▶ [What you will do]:
Please repeat every line below exactly, from the first to the last.
Top of Collected material
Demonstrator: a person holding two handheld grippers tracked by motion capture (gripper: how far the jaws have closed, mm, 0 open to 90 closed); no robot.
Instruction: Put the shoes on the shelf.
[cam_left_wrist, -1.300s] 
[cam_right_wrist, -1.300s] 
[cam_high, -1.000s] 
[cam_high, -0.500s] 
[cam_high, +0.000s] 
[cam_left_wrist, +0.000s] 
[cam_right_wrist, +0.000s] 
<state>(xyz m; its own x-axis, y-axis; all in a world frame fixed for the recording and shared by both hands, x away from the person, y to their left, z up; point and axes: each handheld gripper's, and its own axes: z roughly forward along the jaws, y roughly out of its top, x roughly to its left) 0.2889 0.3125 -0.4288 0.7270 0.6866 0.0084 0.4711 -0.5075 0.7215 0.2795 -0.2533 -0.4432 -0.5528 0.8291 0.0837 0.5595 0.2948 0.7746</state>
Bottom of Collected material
▶ [Task solution]:
Demonstrator: a person holding two handheld grippers tracked by motion capture (gripper: how far the jaws have closed, mm, 0 open to 90 closed); no robot.
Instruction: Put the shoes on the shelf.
[cam_left_wrist, -1.300s] 
[cam_right_wrist, -1.300s] 
[cam_high, -1.000s] 
[cam_high, -0.500s] 
[cam_high, +0.000s] 
[cam_left_wrist, +0.000s] 
[cam_right_wrist, +0.000s] 
<state>(xyz m; its own x-axis, y-axis; all in a world frame fixed for the recording and shared by both hands, x away from the person, y to their left, z up; point and axes: each handheld gripper's, and its own axes: z roughly forward along the jaws, y roughly out of its top, x roughly to its left) 0.2889 0.3125 -0.4288 0.7270 0.6866 0.0084 0.4711 -0.5075 0.7215 0.2795 -0.2533 -0.4432 -0.5528 0.8291 0.0837 0.5595 0.2948 0.7746</state>

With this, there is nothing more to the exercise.